[petsc-users] Sparse linear system solving
Matthew Knepley
knepley at gmail.com
Wed Jun 1 13:14:02 CDT 2022
On Wed, Jun 1, 2022 at 1:43 PM Lidia <lidia.varsh at mail.ioffe.ru> wrote:
> Dear Matt,
>
> Thank you for the rule of 10,000 variables per process! We have run ex.5
> with matrix 1e4 x 1e4 at our cluster and got a good performance dynamics
> (see the figure "performance.png" - dependency of the solving time in
> seconds on the number of cores). We have used GAMG preconditioner
> (multithread: we have added the option "
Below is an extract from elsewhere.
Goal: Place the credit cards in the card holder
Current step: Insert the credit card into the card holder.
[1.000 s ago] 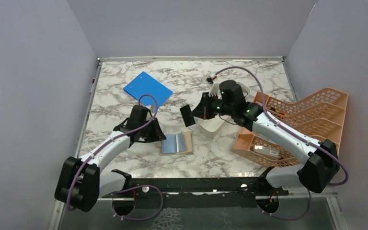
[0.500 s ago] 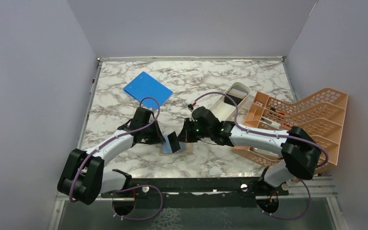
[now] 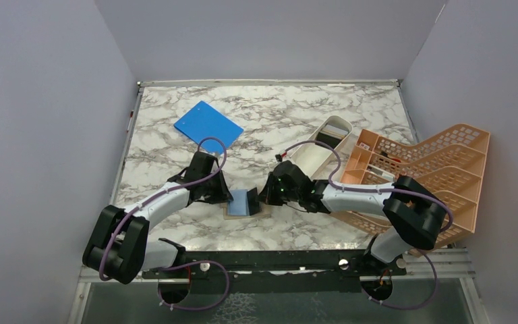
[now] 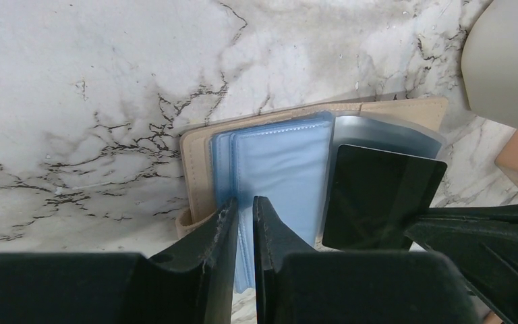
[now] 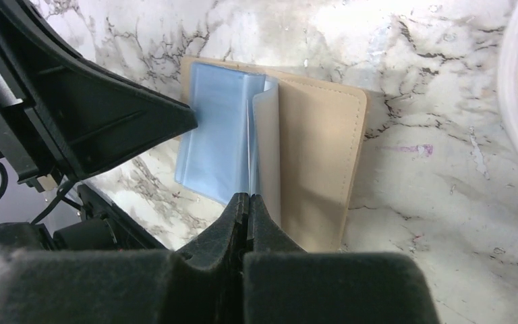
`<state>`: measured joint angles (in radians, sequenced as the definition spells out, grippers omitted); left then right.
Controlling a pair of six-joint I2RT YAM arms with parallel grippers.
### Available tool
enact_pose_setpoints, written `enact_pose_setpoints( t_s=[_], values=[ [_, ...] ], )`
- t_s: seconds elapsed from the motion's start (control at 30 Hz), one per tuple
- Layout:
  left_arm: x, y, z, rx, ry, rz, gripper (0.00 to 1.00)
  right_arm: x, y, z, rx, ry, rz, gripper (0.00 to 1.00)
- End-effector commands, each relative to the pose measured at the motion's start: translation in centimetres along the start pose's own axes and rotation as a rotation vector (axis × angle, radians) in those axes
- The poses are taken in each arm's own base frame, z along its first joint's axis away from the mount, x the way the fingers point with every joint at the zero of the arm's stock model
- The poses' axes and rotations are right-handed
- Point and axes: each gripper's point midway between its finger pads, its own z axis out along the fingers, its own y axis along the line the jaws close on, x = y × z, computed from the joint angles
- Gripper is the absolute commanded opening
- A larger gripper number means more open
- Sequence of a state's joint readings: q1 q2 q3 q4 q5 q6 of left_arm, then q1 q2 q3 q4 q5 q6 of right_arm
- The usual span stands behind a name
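Note:
The tan card holder (image 3: 260, 206) lies open near the table's front, its light blue plastic sleeves (image 4: 280, 162) showing. My left gripper (image 3: 225, 196) is shut on the sleeves' near edge (image 4: 245, 202) and pins them to the left half. My right gripper (image 3: 264, 196) is shut on a black credit card (image 4: 378, 196). It holds the card upright, its lower edge at the clear sleeve on the holder's right half. In the right wrist view the holder (image 5: 324, 155) is ahead of my shut fingers (image 5: 248, 198) and the card is edge-on. No other cards are clearly visible.
A long white oblong tray (image 3: 308, 150) lies right of the holder, and also shows in the left wrist view (image 4: 506, 61). An orange lattice rack (image 3: 445, 158) stands at the right edge. A bright blue board (image 3: 208, 125) lies at the back left.
My right arm has swung left and down from above the white tray, carrying the black card to the open holder. My left gripper has stayed at the holder's sleeves.

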<state>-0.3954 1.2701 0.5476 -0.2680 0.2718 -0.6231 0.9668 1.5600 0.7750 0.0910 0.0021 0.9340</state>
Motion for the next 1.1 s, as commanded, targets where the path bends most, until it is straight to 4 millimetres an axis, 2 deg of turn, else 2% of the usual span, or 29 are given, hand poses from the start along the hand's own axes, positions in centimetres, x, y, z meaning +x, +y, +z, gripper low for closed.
enact_pose_setpoints(
  t_s=[0.0, 0.27, 0.4, 0.63, 0.83, 1.07],
  values=[
    [0.2, 0.6, 0.1, -0.042, -0.002, 0.003, 0.17, -0.9, 0.4, 0.5, -0.036, -0.073, 0.061, 0.01],
    [-0.4, 0.2, -0.4, -0.045, -0.011, 0.015, 0.18, -0.7, 0.7, 0.7, -0.067, -0.073, 0.109, 0.01],
    [-1.5, -0.3, -1.3, -0.05, -0.042, 0.041, 0.28, -0.6, 0.6, 0.8, -0.07, -0.074, 0.125, 0.01],
    [-2.5, 0.9, -2.1, -0.132, -0.095, 0.039, 0.32, -0.5, -0.4, 0.9, -0.037, -0.087, 0.141, 0.01],
    [-2.0, 1.5, -1.5, -0.153, -0.073, 0.03, 0.23, -0.5, -1.0, 1.0, -0.009, -0.097, 0.134, 0.01],
    [-1.2, 2.1, -0.6, -0.161, -0.049, 0.007, 0.21, -0.1, -0.8, 1.5, -0.027, -0.078, 0.133, 0.01]
  ],
)
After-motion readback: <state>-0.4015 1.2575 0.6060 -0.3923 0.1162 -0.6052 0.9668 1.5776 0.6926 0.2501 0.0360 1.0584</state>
> -pc_gamg_use_parallel_coarse_grid_solver") and GMRES solver. And we have
> set one openMP thread to every MPI process. Now the ex.5 is working good on
> many mpi processes! But the running uses about 100 GB of RAM.
>
> How we can run ex.5 using many openMP threads without mpi? If we just
> change the running command, the cores are not loaded normally: usually just
> one core is loaded in 100 % and others are idle. Sometimes all cores are
> working in 100 % during 1 second but then again become idle about 30
> seconds. Can the preconditioner use many threads and how to activate this
> option?
>
Maye you could describe what you are trying to accomplish? Threads and
processes are not really different, except for memory sharing. However,
sharing large complex data structures rarely works. That is why they get
partitioned and operate effectively as distributed memory. You would not
really save memory by using
threads in this instance, if that is your goal. This is detailed in the
talks in this session (see 2016 PP Minisymposium on this page
https://cse.buffalo.edu/~knepley/relacs.html).
Thanks,
Matt
> The solving times (the time of the solver work) using 60 openMP threads is
> 511 seconds now, and while using 60 MPI processes - 13.19 seconds.
>
> ksp_monitor outs for both cases (many openMP threads or many MPI
> processes) are attached.
>
>
> Thank you!
> Best,
> Lidia
>
> On 31.05.2022 15:21, Matthew Knepley wrote:
>
> I have looked at the local logs. First, you have run problems of size 12
> and 24. As a rule of thumb, you need 10,000
> variables per process in order to see good speedup.
>
> Thanks,
>
> Matt
>
> On Tue, May 31, 2022 at 8:19 AM Matthew Knepley <knepley at gmail.com> wrote:
>
>> On Tue, May 31, 2022 at 7:39 AM Lidia <lidia.varsh at mail.ioffe.ru> wrote:
>>
>>> Matt, Mark, thank you much for your answers!
>>>
>>>
>>> Now we have run example # 5 on our computer cluster and on the local
>>> server and also have not seen any performance increase, but by unclear
>>> reason running times on the local server are much better than on the
>>> cluster.
>>>
>> I suspect that you are trying to get speedup without increasing the
>> memory bandwidth:
>>
>>
>> https://petsc.org/main/faq/#what-kind-of-parallel-computers-or-clusters-are-needed-to-use-petsc-or-why-do-i-get-little-speedup
>>
>> Thanks,
>>
>> Matt
>>
>>> Now we will try to run petsc #5 example inside a docker container on our
>>> server and see if the problem is in our environment. I'll write you the
>>> results of this test as soon as we get it.
>>>
>>> The ksp_monitor outs for the 5th test at the current local server
>>> configuration (for 2 and 4 mpi processes) and for the cluster (for 1 and 3
>>> mpi processes) are attached .
>>>
>>>
>>> And one more question. Potentially we can use 10 nodes and 96 threads at
>>> each node on our cluster. What do you think, which combination of numbers
>>> of mpi processes and openmp threads may be the best for the 5th example?
>>>
>>> Thank you!
>>>
>>>
>>> Best,
>>> Lidiia
>>>
>>> On 31.05.2022 05:42, Mark Adams wrote:
>>>
>>> And if you see "NO" change in performance I suspect the solver/matrix is
>>> all on one processor.
>>> (PETSc does not use threads by default so threads should not change
>>> anything).
>>>
>>> As Matt said, it is best to start with a PETSc example that does
>>> something like what you want (parallel linear solve, see
>>> src/ksp/ksp/tutorials for examples), and then add your code to it.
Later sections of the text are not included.